Charles Lincoln Edwards (December 8, 1863 – May 6, 1937) was an American zoologist. His research included studies of development in reptiles and sea cucumbers, chromosomes of Ascaris roundworms, and taxonomy of sea cucumbers and copepods, naming at least five species of copepods found in sea cucumber body cavities.

Edwards was a fellow of the American Association for the Advancement of Science and a member of the American Society of Zoologists, the American Society of Naturalists, and Southern California Academy of Sciences, as well as the Mexican Society for Geography and Statistics, Mexican Society of Natural History, and Antonio Alzate Scientific Society. He had a secondary interest in folklore, being the author of Bahama Songs and Stories, and was in 1889 the president of the American Folklore Society.

Edwards was a member of Delta Tau Delta and was inducted into the Distinguish Service Chapter in recognition of his lifetime involvement.

Edwards was born in Oquawka, Illinois, on December 8, 1863, to John and Nancy (Stockton) Edwards. His father, of Welsh descent, was a banker and member of the Indiana legislature.

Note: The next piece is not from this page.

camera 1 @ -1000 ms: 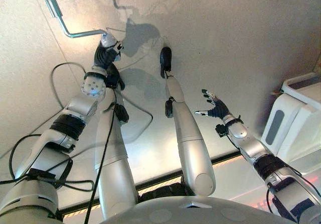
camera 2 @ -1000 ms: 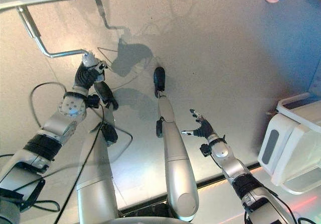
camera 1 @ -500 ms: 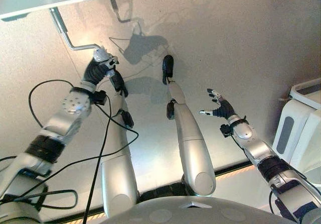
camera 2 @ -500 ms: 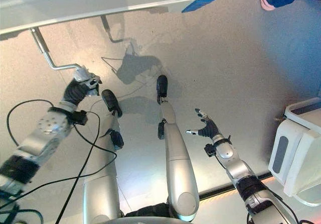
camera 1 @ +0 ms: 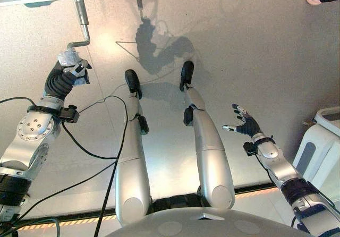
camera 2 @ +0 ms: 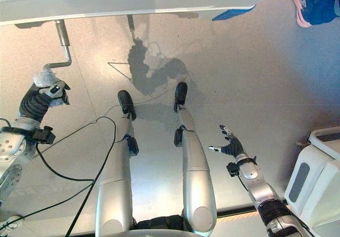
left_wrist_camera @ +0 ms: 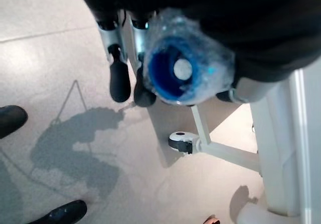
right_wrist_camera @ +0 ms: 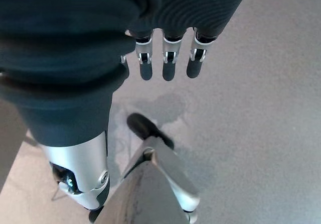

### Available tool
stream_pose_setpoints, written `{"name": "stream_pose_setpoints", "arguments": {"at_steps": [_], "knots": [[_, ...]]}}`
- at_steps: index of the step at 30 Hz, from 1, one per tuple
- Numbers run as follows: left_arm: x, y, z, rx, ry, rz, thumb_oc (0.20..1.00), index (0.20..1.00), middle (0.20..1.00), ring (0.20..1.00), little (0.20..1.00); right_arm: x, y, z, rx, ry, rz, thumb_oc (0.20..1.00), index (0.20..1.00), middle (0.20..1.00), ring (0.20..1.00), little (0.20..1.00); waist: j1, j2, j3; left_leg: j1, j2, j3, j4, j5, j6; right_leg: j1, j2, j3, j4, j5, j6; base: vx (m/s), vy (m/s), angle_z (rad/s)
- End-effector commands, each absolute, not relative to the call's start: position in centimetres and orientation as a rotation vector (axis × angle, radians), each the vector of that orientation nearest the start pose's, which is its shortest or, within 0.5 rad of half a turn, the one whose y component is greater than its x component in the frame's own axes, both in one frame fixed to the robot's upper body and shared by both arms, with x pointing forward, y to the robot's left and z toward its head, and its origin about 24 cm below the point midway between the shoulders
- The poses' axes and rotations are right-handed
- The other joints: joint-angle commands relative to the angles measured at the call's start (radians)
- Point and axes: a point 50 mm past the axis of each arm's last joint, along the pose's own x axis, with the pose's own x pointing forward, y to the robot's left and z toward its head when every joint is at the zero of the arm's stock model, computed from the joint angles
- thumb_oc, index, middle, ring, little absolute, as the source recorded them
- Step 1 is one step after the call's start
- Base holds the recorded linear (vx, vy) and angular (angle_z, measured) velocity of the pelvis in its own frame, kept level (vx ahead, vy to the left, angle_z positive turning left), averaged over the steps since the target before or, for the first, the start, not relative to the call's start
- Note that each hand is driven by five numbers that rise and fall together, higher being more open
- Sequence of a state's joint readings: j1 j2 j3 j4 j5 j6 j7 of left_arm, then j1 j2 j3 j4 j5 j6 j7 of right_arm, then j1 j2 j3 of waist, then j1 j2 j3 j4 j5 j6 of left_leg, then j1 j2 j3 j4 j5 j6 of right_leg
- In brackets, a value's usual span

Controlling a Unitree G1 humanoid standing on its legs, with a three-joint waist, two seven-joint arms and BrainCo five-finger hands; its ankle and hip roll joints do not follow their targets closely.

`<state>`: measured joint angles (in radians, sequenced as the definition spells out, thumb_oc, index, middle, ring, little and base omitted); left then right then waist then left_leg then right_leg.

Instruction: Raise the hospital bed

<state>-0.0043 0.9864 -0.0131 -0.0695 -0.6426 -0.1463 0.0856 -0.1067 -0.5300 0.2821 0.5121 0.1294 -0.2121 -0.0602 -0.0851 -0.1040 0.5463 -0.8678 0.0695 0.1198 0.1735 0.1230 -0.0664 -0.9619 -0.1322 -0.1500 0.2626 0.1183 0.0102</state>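
Gripping the wrapped end of the crank (camera 1: 81, 28), the left hand (camera 1: 62, 76) has its fingers curled round the handle (camera 2: 45, 78), which is covered in clear crinkly plastic. In the left wrist view that handle (left_wrist_camera: 186, 63) shows end-on, a blue round core under the wrap, held tight against the palm. The crank's metal rod bends up from the handle and runs to the bed (camera 2: 133, 0), whose pale frame spans the far edge of the floor (camera 1: 249, 61). Below the bed, in the left wrist view, a white leg with a small caster (left_wrist_camera: 181, 141) stands on the floor.

The right hand (camera 1: 245, 125) hangs well away from the crank, fingers (right_wrist_camera: 168, 63) straight and spread, holding nothing. Beyond it stands a white machine (camera 2: 319, 178). At the bed's far corner a person's blue shoe (camera 2: 314, 0) rests on the floor.
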Motion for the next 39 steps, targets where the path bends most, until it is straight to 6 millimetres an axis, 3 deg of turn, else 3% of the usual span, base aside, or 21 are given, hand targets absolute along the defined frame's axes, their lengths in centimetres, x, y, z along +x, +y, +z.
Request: {"name": "stream_pose_setpoints", "arguments": {"at_steps": [1,7,9,11,12,15,17,22,27,33,37,39], "knots": [[23.8,29.1,17.0,0.37,-0.382,0.034,0.2,0.2,0.2,0.2,0.2,22.9,-26.1,-2.3,-0.516,0.309,0.08,1.0,1.0,1.0,1.0,1.0,0.011,0.083,-0.026,-0.022,-0.037,-0.006,0.043,-0.03,0.003,0.043,-0.009,-0.027,-0.041,0.0,0.136,0.02,0.083,0.05],[25.3,32.6,15.0,0.406,-0.286,0.25,0.2,0.2,0.2,0.2,0.2,23.8,-25.1,-1.7,-0.494,0.268,0.106,1.0,1.0,1.0,1.0,1.0,0.001,0.047,-0.026,-0.045,-0.033,0.001,0.07,-0.05,0.009,0.041,-0.01,-0.02,-0.059,0.009,0.138,0.02,0.085,0.01],[26.9,34.5,14.5,0.444,-0.223,0.369,0.2,0.2,0.2,0.2,0.2,24.5,-24.5,-1.3,-0.488,0.247,0.116,1.0,1.0,1.0,1.0,1.0,-0.02,0.015,-0.026,-0.063,-0.026,0.003,0.095,-0.068,0.013,0.037,-0.009,-0.012,-0.066,0.013,0.139,0.01,0.093,-0.01],[27.0,34.5,14.6,0.444,-0.224,0.367,0.2,0.2,0.2,0.2,0.2,24.6,-24.6,-1.3,-0.488,0.246,0.114,1.0,1.0,1.0,1.0,1.0,-0.018,0.015,-0.026,-0.064,-0.025,0.004,0.096,-0.068,0.013,0.036,-0.009,-0.011,-0.065,0.013,0.139,0.01,0.076,-0.02],[29.0,36.3,14.7,0.451,-0.166,0.493,0.2,0.2,0.2,0.2,0.2,25.2,-23.7,-1.1,-0.477,0.229,0.132,1.0,1.0,1.0,1.0,1.0,-0.047,-0.024,-0.026,-0.092,-0.018,0.005,0.135,-0.089,0.016,0.026,-0.006,0.0,-0.072,0.022,0.141,0.02,0.091,-0.01],[30.2,36.9,15.9,0.468,-0.16,0.544,0.2,0.2,0.2,0.2,0.2,25.6,-23.3,-0.9,-0.468,0.217,0.143,1.0,1.0,1.0,1.0,1.0,-0.062,-0.045,-0.026,-0.108,-0.013,0.011,0.159,-0.106,0.018,0.018,-0.004,0.008,-0.077,0.029,0.144,0.02,0.099,-0.05],[31.2,38.5,16.7,0.511,-0.089,0.628,0.2,0.2,0.2,0.2,0.2,26.0,-22.3,-0.9,-0.45,0.209,0.165,1.0,1.0,1.0,1.0,1.0,-0.091,-0.074,-0.026,-0.132,-0.002,0.018,0.197,-0.129,0.022,0.007,0.001,0.02,-0.084,0.037,0.148,0.03,0.109,-0.02],[32.4,39.1,18.2,0.549,-0.045,0.679,0.2,0.2,0.2,0.2,0.2,26.1,-20.7,-1.1,-0.414,0.199,0.22,1.0,1.0,1.0,1.0,1.0,-0.118,-0.113,-0.026,-0.163,0.01,0.026,0.253,-0.17,0.03,-0.001,0.008,0.042,-0.107,0.053,0.157,0.02,0.09,-0.16],[33.7,37.8,18.9,0.565,-0.059,0.654,0.2,0.2,0.2,0.2,0.2,26.1,-19.5,-1.1,-0.38,0.191,0.255,1.0,1.0,1.0,1.0,1.0,-0.132,-0.131,-0.026,-0.186,0.018,0.038,0.291,-0.195,0.036,-0.01,0.014,0.059,-0.125,0.063,0.163,0.01,0.046,-0.14],[35.5,34.9,18.2,0.604,-0.057,0.552,0.2,0.2,0.2,0.2,0.2,26.1,-18.8,-0.9,-0.368,0.176,0.281,1.0,1.0,1.0,1.0,1.0,-0.146,-0.143,-0.026,-0.207,0.027,0.054,0.331,-0.221,0.042,-0.041,0.021,0.081,-0.129,0.068,0.162,0.01,0.034,-0.08],[36.6,32.0,17.8,0.628,-0.092,0.451,0.2,0.2,0.2,0.2,0.2,26.2,-18.6,-0.9,-0.369,0.177,0.289,1.0,1.0,1.0,1.0,1.0,-0.151,-0.145,-0.026,-0.21,0.028,0.063,0.338,-0.227,0.046,-0.056,0.025,0.093,-0.123,0.068,0.161,0.0,0.007,-0.05],[37.4,28.6,18.1,0.651,-0.167,0.319,0.2,0.2,0.2,0.2,0.2,26.3,-18.6,-0.9,-0.381,0.181,0.29,1.0,1.0,1.0,1.0,1.0,-0.154,-0.142,-0.026,-0.21,0.025,0.069,0.338,-0.226,0.047,-0.064,0.028,0.099,-0.118,0.069,0.16,0.0,-0.017,-0.06]]}}
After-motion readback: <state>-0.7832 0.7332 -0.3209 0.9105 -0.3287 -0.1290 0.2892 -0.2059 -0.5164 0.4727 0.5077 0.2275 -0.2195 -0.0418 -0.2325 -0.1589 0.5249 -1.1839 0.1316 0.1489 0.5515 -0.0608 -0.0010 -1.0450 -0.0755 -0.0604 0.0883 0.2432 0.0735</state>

Edwards attended Lombard College and joined the Lambda (prime) chapter of Delta Tau Delta. In 1882, he transferred to the University of Minnesota where he founded the Beta Eta Chapter of Delta Tau Delta in 1883. He also served as Western Division President of Delta Tau Delta from 1883 to 1884.
He returned to Lombard College in 1884 and received his B.S. degree. He subsequently pursued another B.S degree at the Indiana University. While he was at Indiana, he refounded the Beta Alpha chapter of Delta Tau Delta.
In 1886, he determined to devote himself to the study of biology. He studied three years at Johns Hopkins University and then went to the University of Leipzig, where he received Ph.D. in 1890. He worked for two years as graduate fellow in Clark University, Massachusetts, and became assistant professor of biology at the University of Texas at Austin, where after two years he was dismissed for libeling a member of the board of regents.

He was made full professor at the University of Cincinnati in 1894 and remained there six years. From 1900 to 1910 he was the J. Pierpont Morgan Professor of Natural History in Trinity College, Connecticut. He then moved to University of Southern California where he was associate professor of biology (1911–1912), and Professor of Embryology and Histology (1912–1913). Beginning in 1912 he was director of nature studies in Los Angeles city schools.

Edwards was married to Jessie Withers Safford on June 5, 1889. He died May 6, 1937, at the age of 73. A species of eel, Moringua edwardsi, was named for him in 1889 by David Starr Jordan and C. H. Bollman.